Supplied records

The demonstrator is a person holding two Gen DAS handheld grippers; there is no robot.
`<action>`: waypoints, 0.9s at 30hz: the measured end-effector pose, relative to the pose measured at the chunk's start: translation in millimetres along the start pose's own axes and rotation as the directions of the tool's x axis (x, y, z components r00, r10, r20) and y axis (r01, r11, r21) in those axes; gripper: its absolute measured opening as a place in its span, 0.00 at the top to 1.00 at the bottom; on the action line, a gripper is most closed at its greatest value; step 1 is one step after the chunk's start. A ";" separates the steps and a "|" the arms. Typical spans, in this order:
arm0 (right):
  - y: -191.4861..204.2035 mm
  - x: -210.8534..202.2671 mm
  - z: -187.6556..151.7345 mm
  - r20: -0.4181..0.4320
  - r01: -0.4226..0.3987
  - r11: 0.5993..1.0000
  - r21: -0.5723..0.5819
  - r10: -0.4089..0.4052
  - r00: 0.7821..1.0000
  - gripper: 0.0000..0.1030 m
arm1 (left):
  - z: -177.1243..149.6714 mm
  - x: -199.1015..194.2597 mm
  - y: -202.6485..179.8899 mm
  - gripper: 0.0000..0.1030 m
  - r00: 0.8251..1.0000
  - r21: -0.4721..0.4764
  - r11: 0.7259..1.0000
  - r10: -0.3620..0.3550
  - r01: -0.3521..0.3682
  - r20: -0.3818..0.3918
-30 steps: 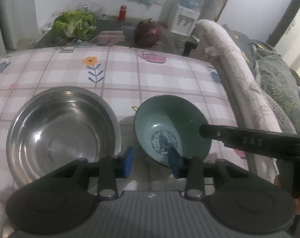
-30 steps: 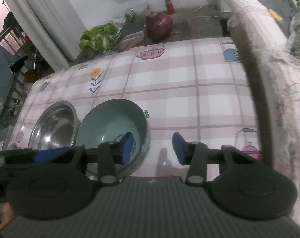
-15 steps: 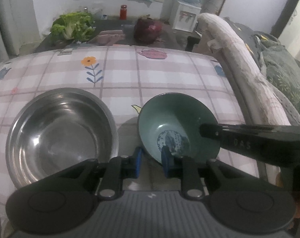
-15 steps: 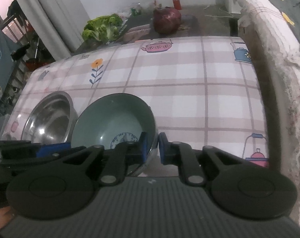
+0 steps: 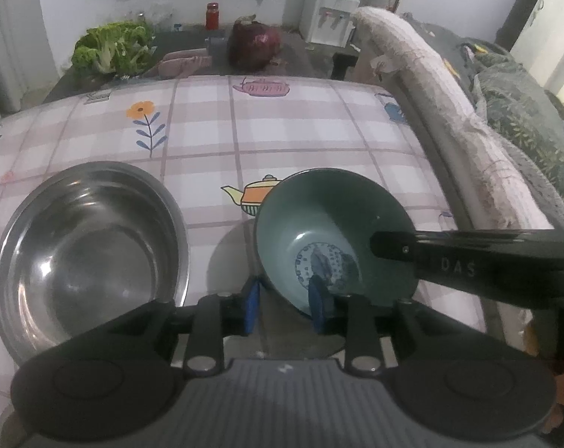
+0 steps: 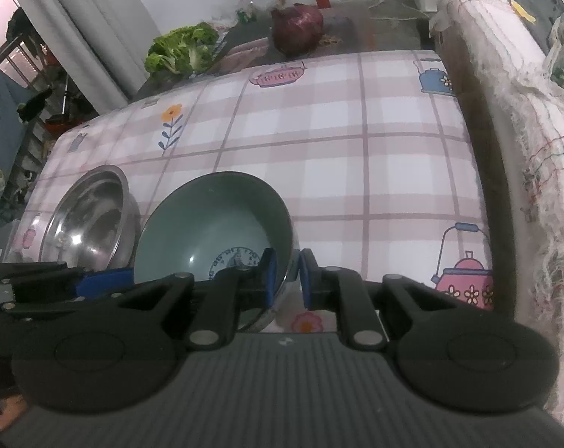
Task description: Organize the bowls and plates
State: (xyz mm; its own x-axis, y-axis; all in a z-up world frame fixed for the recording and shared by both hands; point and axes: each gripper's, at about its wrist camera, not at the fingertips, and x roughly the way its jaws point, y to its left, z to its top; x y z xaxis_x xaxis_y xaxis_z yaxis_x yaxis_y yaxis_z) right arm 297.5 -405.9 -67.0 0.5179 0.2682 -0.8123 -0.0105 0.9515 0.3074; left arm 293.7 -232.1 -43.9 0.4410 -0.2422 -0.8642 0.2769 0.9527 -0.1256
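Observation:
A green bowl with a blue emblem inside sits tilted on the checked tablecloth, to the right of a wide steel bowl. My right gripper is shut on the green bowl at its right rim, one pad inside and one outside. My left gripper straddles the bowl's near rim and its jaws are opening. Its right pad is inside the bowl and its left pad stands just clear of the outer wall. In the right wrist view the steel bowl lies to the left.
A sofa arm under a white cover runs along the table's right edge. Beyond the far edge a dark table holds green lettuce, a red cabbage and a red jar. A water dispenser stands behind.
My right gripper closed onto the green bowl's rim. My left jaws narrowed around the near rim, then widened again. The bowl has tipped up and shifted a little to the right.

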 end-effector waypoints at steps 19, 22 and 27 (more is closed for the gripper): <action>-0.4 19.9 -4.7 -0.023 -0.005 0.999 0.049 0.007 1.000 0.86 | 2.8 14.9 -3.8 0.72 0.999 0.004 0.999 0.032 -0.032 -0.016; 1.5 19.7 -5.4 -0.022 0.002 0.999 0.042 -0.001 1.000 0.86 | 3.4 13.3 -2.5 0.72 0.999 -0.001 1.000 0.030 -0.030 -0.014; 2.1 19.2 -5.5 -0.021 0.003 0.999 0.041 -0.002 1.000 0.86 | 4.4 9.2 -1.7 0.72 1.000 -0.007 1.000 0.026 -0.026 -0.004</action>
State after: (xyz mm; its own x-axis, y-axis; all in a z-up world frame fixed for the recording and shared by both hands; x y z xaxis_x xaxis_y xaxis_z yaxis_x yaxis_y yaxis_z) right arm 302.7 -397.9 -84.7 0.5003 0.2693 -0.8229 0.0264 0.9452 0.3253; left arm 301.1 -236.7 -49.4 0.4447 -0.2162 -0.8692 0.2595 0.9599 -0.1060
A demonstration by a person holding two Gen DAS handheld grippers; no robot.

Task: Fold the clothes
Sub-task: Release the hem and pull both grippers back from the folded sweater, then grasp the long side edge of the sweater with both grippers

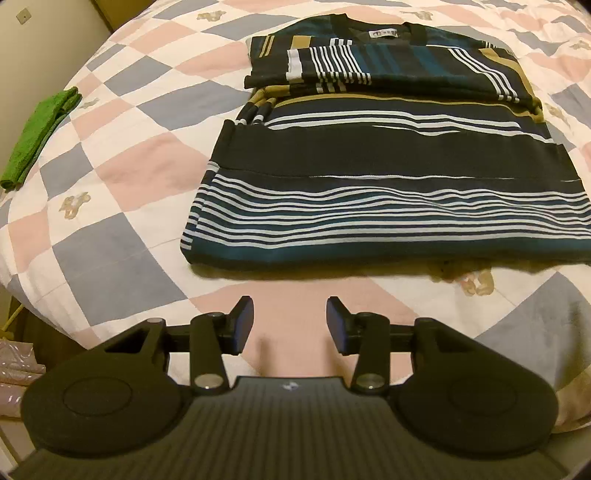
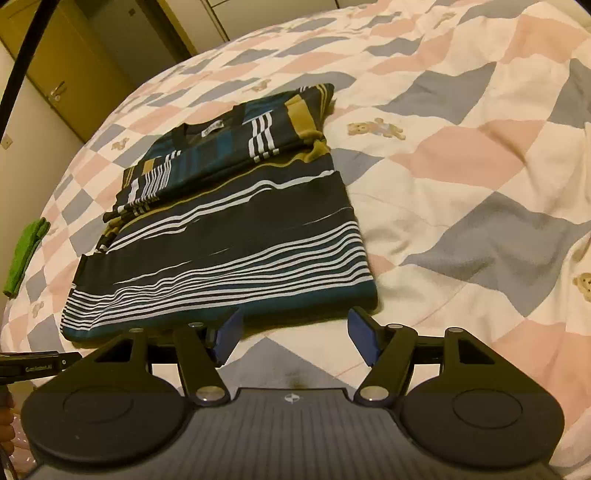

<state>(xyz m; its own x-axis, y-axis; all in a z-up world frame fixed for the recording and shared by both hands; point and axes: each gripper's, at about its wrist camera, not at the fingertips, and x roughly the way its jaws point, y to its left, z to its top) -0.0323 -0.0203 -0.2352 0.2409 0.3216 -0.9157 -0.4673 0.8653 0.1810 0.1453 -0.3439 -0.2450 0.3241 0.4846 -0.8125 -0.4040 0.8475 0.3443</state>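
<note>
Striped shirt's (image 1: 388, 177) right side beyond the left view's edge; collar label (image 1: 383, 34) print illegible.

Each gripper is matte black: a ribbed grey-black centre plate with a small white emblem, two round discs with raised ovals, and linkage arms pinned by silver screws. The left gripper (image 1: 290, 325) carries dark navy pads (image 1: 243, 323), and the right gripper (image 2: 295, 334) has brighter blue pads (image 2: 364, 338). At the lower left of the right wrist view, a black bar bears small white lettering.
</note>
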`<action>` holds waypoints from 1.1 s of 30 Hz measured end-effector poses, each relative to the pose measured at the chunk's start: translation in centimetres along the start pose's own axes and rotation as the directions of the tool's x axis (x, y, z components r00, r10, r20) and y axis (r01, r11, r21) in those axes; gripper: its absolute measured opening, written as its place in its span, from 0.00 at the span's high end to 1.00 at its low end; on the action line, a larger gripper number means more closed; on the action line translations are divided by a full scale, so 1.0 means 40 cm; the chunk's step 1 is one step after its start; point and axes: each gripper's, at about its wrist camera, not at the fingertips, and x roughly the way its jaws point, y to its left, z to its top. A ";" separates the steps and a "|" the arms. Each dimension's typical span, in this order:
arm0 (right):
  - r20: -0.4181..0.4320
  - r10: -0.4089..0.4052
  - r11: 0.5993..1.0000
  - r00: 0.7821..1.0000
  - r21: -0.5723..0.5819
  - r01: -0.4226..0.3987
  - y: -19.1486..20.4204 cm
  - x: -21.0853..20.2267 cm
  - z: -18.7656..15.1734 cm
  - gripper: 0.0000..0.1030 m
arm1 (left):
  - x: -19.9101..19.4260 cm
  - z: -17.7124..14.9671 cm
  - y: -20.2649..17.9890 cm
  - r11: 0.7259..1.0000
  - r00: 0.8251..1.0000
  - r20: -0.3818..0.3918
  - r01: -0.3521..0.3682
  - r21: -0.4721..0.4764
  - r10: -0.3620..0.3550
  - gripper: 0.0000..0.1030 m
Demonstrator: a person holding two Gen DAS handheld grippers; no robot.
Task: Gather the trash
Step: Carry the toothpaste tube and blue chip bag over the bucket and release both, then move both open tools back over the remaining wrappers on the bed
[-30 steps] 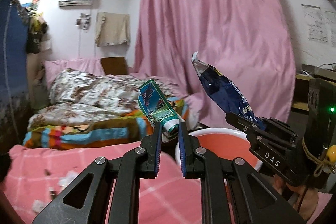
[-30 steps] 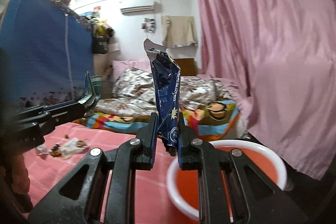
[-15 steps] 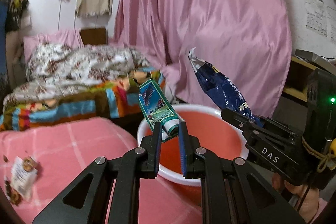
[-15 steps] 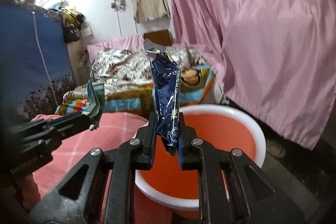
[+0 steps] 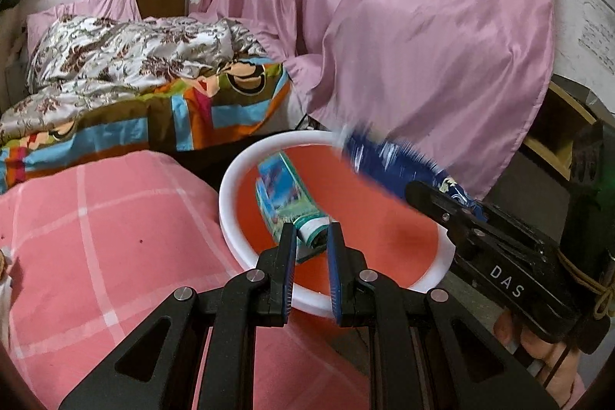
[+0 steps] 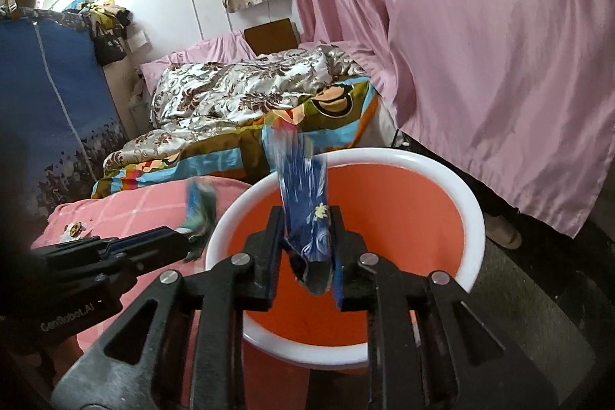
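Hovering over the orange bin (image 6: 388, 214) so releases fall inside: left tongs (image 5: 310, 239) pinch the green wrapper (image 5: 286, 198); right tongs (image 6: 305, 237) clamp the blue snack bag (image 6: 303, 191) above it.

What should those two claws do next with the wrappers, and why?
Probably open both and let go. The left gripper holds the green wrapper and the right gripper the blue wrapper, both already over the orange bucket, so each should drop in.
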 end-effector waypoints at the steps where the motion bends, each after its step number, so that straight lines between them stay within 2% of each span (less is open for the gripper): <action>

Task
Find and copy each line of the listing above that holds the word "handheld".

Problem solution
The demonstrator is a person holding two Gen DAS handheld grippers; there is no robot.
A demonstration by a person holding two Gen DAS handheld grippers; no robot.
Demonstrator: a person holding two Gen DAS handheld grippers; no robot.

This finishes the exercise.